How the Mighty Have Not Fallen: the White Pine

Courtesy of Wikipedia – By US FWS https://web.archive.org/web/20080123082719/http://www.fws.gov/midwest/Sherburne/plantpics/PIST1.HTM, Public Domain, https://commons.wikimedia.org/w/index.php?curid=666514

Now that the leaves are down, it’s time to profile another native tree: the Eastern White Pine (Pinus strobus). There are some glorious specimens of this remarkable and storied tree in the Millbrook area. These majestic conifers are beautiful all year, but their true glory is revealed only now in the winter months, when their whorled heads of evergreen needles peak out from the deciduous trees that hide their beauty when the woody world is awash in summer green.

White Pines are one of the few trees easily identifiable from a distance. As you drive through county roads in and around the valley, look for evergreen crowns peeking above surrounding scrubby stands of remnant forest. Their conspicuous whorled crowns, shaped by prevailing winds, are pagoda-like, sculptural and evocative, and this is confirmed in many an iconic painting from the Group of Seven, for whom the White Pine was a favourite subject. The White Pine has an unmistakable profile, and yet no two are alike. From an aerial perspective, I understand, they look like starfish on an ocean floor.

The White Pine is the arboreal emblem of Ontario, and no other tree has had as great an influence on the early development of the province, or, indeed, on the history of European settlement in North America. Its wood was immensely valuable and useful, and White Pine was, at one time, the most sought after timber in the world. Famously, it was particularly well-suited for ship masts. It’s strange to think of White Pine from our general area playing a critical role in the Napoleonic Wars, and yet it happened. Unfortunately, it happened too frequently, and almost all the White Pine from those primeval forests were logged and shipped around the world centuries ago. Some, of course, were also used locally by early European settlements dependent on wood for building material and fuel.

As difficult as it is to imagine “our” trees fighting in European wars, it’s even more challenging to picture a landscape dominated by immense stands of pine 150 to 200 feet high and branchless to 60 or more feet above the ground. Yet this, it seems to me, is what the White Pine demands of us. The tallest tree native to eastern North America will not be forgotten.

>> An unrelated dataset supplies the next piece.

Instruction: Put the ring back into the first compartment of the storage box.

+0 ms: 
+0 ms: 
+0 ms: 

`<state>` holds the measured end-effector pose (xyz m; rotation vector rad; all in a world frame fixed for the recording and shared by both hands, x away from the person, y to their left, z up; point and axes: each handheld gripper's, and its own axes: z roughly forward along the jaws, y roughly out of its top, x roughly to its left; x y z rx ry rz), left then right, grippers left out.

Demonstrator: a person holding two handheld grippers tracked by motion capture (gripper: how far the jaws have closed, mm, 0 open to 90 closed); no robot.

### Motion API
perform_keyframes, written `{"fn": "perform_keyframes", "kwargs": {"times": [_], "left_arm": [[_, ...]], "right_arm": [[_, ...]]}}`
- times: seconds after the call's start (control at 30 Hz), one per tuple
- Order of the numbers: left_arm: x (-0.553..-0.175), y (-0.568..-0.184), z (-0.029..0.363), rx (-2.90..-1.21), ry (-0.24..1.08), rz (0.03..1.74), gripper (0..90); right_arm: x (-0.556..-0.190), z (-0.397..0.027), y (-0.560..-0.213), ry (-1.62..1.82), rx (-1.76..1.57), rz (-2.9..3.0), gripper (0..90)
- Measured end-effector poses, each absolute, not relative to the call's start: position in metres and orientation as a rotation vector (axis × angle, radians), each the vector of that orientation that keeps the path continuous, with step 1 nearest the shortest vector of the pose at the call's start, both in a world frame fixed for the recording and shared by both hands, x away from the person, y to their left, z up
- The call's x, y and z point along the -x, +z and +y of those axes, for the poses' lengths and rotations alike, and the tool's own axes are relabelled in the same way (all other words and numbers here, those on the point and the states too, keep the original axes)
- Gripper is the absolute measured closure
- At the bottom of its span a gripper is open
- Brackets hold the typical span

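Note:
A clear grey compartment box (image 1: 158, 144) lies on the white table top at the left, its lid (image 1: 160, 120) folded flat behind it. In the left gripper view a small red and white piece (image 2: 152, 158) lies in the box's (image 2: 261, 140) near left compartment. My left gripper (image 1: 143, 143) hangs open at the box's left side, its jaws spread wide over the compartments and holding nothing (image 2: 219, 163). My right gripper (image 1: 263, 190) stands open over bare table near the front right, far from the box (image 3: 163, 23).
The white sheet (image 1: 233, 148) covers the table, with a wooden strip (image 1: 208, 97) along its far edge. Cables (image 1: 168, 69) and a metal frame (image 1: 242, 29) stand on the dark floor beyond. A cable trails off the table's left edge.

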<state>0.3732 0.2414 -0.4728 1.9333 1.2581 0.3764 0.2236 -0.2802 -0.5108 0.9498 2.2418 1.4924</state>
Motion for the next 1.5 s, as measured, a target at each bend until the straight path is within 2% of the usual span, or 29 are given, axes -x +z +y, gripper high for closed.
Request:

Our local White Pines, the ones you see on Jail Hill or by the fairgrounds, remind us of this history. But they also recall us to a still deeper past. You can get a sense of this yourself, if you wish, by walking the lower trail on Medd’s Mountain and keeping an eye out for the impressive specimens to be found there. The American writer and naturalist John Muir once said “between every two pines is a doorway to a new world,” and I think he could not have intended a more tempting portal to the forest primeval than the space between the whispering giants at the foot of Medd’s Mountain. Go out and see!